Task details | Work through the data and report how many lines include the string "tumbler", giving the number alone.

Source data |
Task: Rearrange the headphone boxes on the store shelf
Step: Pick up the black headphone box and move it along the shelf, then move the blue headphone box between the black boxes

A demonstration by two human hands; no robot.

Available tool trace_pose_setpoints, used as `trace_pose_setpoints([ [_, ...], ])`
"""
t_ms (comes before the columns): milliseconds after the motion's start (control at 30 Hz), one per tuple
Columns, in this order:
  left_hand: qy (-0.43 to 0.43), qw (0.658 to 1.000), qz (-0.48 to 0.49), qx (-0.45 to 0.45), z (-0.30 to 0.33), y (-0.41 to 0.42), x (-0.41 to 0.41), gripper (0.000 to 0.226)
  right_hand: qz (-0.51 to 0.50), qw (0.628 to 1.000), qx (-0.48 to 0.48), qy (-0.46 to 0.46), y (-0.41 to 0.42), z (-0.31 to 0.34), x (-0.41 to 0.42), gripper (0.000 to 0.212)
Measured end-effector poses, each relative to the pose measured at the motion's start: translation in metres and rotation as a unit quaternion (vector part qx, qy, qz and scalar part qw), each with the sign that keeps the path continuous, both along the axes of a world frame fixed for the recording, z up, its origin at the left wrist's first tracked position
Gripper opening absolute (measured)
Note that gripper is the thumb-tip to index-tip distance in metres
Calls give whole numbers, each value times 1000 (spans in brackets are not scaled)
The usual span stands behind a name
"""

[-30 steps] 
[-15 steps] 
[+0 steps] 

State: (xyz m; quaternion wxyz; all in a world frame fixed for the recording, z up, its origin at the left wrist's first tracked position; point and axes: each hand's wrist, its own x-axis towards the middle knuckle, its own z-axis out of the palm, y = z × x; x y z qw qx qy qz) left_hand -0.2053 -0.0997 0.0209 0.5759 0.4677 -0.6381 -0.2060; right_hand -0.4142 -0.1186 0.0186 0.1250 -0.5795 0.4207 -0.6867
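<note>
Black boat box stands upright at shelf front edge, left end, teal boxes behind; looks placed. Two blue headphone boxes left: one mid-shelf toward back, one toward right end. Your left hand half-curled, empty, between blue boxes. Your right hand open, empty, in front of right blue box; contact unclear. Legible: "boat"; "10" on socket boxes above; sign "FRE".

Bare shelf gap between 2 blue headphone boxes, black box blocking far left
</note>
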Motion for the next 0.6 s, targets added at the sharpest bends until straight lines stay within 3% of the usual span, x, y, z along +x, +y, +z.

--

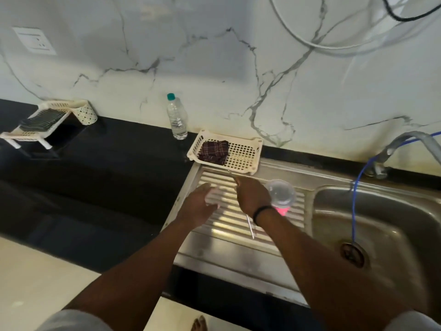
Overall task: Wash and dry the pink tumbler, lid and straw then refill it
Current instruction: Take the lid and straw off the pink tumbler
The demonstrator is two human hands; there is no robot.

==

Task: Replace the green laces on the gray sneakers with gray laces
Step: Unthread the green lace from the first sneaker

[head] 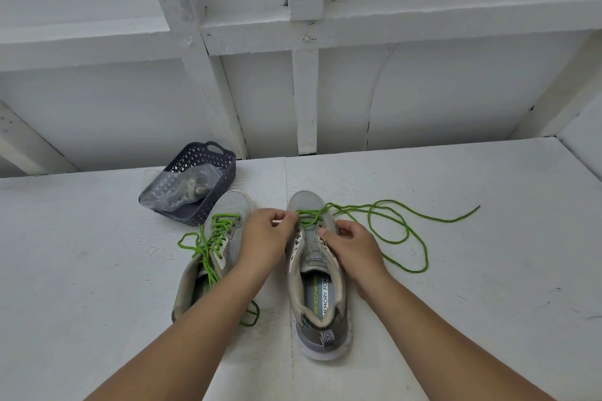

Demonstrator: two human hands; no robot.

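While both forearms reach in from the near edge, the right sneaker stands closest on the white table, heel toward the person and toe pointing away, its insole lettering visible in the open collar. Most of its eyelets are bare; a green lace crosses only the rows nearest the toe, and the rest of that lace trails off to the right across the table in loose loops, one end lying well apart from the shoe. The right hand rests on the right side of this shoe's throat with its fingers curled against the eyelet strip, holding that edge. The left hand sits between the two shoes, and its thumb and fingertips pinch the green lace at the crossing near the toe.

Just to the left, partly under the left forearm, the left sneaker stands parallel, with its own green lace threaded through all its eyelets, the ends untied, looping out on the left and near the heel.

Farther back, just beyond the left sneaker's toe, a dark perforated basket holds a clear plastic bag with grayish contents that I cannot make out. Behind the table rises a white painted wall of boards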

Your solution | 2